▶ What you have to do: Below are the records. List every line holding the word "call".

= Beginning of Section =

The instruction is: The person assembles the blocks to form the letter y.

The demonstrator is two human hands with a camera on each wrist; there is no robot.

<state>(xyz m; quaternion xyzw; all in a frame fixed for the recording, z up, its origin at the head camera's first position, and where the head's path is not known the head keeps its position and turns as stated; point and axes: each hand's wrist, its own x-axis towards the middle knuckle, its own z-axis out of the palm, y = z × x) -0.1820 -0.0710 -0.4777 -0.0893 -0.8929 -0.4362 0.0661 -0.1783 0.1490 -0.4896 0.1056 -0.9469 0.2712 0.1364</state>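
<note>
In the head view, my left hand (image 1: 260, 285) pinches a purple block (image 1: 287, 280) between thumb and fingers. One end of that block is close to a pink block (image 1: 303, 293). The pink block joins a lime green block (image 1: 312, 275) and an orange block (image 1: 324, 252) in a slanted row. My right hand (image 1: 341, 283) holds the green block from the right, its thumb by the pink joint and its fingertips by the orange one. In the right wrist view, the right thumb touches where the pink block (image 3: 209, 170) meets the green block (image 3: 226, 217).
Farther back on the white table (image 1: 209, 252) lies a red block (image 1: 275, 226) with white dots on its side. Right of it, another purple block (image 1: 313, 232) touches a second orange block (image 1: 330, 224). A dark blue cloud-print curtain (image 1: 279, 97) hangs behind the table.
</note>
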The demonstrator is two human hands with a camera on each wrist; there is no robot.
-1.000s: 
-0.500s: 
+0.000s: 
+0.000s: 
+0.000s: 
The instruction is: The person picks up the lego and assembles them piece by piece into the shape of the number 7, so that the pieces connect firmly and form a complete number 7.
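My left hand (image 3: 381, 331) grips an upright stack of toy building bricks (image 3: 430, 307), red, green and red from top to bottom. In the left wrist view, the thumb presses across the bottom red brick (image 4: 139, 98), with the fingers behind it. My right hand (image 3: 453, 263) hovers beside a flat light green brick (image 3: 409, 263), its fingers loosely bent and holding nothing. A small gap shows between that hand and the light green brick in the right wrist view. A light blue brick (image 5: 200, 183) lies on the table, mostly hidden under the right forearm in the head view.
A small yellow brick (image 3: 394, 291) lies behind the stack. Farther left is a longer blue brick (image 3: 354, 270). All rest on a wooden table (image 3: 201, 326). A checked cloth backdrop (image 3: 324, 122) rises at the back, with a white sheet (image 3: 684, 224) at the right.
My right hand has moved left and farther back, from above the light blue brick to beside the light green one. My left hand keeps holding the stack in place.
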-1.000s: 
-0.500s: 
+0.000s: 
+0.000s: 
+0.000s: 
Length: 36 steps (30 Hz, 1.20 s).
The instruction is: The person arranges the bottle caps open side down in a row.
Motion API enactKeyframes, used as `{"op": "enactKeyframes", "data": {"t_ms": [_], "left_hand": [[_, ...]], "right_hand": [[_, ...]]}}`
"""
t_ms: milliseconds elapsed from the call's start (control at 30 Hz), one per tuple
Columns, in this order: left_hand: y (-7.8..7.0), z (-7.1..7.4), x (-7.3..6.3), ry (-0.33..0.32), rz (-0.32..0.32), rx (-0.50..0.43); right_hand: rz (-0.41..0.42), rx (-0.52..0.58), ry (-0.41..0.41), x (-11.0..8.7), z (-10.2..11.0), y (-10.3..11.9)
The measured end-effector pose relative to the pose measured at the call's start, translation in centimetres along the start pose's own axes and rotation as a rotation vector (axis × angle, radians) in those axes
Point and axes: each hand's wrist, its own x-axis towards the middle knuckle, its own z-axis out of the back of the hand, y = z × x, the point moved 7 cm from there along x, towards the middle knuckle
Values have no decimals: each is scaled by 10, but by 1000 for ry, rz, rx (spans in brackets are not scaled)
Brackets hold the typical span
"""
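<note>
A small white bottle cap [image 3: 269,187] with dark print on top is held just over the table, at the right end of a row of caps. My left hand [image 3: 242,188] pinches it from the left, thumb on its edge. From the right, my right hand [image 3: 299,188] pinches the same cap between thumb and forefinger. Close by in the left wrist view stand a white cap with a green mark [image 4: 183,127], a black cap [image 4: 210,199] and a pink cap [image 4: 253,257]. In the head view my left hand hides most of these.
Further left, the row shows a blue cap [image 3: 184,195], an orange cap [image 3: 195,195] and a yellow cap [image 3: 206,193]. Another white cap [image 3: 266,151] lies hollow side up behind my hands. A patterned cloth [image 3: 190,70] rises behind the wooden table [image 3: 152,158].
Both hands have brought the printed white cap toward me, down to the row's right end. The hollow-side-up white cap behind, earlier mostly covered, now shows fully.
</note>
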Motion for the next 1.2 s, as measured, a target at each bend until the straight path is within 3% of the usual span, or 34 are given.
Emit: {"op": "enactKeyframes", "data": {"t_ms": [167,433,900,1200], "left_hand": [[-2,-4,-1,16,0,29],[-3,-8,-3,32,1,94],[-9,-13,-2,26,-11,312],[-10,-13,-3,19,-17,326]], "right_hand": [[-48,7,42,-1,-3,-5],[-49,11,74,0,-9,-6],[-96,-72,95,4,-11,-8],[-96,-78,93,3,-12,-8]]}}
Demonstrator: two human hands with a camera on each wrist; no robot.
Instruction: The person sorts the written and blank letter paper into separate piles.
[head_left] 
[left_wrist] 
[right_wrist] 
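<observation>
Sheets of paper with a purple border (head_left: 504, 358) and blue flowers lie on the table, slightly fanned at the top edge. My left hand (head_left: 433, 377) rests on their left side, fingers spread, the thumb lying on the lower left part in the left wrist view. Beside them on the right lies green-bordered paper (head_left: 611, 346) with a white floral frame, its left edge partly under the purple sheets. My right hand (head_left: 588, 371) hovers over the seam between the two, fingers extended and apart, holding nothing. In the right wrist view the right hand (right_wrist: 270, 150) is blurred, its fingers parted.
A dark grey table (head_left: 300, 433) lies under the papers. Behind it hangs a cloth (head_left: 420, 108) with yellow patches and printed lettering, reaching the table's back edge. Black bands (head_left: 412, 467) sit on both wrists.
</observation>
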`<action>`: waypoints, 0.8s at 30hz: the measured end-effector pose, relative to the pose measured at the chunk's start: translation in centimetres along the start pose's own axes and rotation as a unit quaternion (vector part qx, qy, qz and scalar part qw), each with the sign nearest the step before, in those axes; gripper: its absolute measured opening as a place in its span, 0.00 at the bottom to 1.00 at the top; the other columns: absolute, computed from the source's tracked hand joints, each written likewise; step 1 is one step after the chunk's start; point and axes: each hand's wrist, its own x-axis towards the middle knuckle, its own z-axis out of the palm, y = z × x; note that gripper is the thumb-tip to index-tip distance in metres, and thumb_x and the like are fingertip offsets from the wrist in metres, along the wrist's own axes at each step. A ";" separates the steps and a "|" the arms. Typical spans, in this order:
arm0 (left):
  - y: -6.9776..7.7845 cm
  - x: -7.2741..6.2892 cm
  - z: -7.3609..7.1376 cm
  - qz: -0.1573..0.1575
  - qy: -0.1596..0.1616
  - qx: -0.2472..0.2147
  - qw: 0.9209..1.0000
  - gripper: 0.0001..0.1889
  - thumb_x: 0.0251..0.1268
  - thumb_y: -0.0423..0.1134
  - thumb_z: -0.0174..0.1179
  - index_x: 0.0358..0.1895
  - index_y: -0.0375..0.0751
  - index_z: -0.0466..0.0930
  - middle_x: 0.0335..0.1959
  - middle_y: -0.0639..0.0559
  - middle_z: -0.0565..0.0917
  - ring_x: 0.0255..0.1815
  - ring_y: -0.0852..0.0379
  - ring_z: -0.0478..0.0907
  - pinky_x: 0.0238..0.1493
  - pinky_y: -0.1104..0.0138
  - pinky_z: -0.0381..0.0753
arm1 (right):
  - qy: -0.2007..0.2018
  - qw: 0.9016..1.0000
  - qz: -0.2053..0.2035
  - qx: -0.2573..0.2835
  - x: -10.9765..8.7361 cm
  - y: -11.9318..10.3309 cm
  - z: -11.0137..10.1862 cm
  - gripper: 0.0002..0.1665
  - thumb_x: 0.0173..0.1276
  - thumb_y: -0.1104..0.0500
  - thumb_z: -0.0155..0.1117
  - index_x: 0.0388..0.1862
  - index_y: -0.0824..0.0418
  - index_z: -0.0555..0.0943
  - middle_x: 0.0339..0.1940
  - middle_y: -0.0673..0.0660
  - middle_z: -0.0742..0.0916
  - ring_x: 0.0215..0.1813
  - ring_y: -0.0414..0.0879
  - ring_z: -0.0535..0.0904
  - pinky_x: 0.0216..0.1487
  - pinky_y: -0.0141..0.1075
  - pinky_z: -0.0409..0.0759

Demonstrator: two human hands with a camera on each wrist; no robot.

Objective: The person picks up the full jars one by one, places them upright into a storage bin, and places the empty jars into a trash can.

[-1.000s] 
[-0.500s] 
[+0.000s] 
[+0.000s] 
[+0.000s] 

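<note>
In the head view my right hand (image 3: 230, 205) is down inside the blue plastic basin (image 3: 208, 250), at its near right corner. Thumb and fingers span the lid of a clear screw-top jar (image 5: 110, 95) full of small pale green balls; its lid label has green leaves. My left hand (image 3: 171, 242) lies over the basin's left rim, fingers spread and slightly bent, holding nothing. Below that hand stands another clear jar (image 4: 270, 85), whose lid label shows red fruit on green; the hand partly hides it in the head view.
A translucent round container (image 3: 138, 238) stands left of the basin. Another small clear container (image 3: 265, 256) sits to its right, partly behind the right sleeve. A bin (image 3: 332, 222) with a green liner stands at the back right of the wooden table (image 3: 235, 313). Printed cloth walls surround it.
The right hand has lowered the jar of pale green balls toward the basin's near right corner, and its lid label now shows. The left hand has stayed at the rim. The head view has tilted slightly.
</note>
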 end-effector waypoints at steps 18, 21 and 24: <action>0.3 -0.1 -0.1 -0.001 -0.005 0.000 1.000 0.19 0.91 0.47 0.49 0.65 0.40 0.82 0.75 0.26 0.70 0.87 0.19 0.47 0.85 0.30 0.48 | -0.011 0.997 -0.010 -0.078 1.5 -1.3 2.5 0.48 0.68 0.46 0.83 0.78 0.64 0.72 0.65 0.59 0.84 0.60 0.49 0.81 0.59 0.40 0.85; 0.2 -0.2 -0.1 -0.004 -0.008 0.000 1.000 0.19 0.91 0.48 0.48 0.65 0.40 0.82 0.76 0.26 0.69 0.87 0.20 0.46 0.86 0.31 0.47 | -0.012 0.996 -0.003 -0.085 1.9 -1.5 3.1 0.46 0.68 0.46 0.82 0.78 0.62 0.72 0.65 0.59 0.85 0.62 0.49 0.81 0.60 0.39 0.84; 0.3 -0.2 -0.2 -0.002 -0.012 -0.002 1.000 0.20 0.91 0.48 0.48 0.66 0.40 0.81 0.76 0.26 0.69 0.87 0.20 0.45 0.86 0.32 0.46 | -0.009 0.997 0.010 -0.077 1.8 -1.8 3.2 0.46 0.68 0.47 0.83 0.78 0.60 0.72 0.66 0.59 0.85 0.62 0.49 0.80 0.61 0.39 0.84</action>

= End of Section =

▶ Task answer:
t_ms: milliseconds elapsed from the call's start (control at 30 Hz), one per tuple
The measured end-effector pose relative to the pose measured at the call's start, translation in centimetres along the start pose's own axes and rotation as a rotation vector (axis × angle, radians) in those axes

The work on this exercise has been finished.